Кроме газетных вырезок я использовал другие, не менее сомнительные, документальные источники. Поскольку мое исследование нацелено на рассмотрение опыта как такового, не важно «современного» или какого-то другого, я обращался к мультфильмам, комиксам, романам, кино и особенно к театру. При отборе этих материалов у меня также не было никаких пристрастий, как и при отборе материалов из прессы. Конечно, я ввожу в оборот источники, которыми пользуются пишущие люди иных профессий, например, обращаюсь к литературной и театральной критике современной «высокой» культуры, социологической журналистике, которая пытается прослеживать как поверхностные изменения в рыночном сегменте повседневного опыта, так и природу общества в целом. Поэтому многое из того, что я говорю об этих материалах, уже не раз сказано известными критиками и журналистами и значительно лучше. Я могу оправдывать свое бесцеремонное вторжение в чужую область лишь тем, что использую особый ракурс, в котором не проводятся различия между хорошим и плохим романом, между современной и классической пьесой, водевилем и оперой. Все они одинаково полезны для истолкования отрезков жизни. Я цитирую и широко известные, признанные шедевры, и незначительные произведения, попавшие в мое поле зрения во время работы над книгой, но не потому, что наделяю эти образцы жанра особой культурной ценностью и знаком высшей пробы. Критики и обозреватели цитируют классику при разборе современных произведений, чтобы показать, насколько они значительны и искусны. Я обращаюсь к этим текстам, как и к их критике, исключительно из-за их доступности. В самом деле, они доступны каждому и тем самым образуют нечто вроде общественного фонда знакомого всем опыта, указывая на который, писатель может быть уверен в том, что он известен читателю.

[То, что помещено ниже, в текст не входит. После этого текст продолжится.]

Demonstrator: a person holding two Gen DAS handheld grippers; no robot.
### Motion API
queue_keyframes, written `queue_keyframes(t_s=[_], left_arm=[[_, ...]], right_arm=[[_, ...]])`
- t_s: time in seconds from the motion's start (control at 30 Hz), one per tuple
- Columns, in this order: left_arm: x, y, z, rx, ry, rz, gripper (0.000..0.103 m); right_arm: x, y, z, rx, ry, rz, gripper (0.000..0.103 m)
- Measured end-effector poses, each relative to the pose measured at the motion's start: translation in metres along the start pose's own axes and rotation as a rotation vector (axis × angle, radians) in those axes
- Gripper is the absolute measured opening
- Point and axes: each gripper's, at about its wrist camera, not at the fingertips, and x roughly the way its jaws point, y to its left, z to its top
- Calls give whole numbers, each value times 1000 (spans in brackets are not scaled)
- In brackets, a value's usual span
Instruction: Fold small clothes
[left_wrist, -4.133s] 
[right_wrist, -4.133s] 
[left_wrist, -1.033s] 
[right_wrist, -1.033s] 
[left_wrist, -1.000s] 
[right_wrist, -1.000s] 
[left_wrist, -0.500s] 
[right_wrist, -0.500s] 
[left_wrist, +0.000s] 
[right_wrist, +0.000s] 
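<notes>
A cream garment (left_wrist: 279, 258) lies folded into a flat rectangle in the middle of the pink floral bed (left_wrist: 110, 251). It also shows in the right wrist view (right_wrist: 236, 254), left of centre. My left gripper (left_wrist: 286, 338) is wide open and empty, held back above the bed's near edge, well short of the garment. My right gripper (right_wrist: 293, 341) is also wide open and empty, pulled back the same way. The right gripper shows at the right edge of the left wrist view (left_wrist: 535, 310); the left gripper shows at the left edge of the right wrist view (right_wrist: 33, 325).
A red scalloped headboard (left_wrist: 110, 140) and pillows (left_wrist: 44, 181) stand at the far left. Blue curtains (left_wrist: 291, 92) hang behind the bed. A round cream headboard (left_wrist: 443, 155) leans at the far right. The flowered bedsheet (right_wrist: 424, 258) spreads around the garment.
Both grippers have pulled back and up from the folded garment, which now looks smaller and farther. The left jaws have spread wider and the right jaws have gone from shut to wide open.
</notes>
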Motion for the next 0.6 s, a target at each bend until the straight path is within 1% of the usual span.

Это введение. Автор пытается очертить рамки написанного. Объяснения, извинения, оправдания нужны для того, чтобы задать общую перспективу последующему изложению, отделить недостатки текста от недостатков самого автора, ибо он надеется, что станет от этого более защищенным, чем он был бы без «Введения»[115]. От подобных ритуальных действий нет большого прока. Конечно, подобные усилия могут увенчаться успехом, когда они направлены на осмысление и разъяснение того, как следует читать толстую книгу. Еще больший успех гарантирован предисловию ко второму изданию, уже имевшему предисловие, ибо в этом случае мы имеем перед собой пример переосмысления переосмысленного.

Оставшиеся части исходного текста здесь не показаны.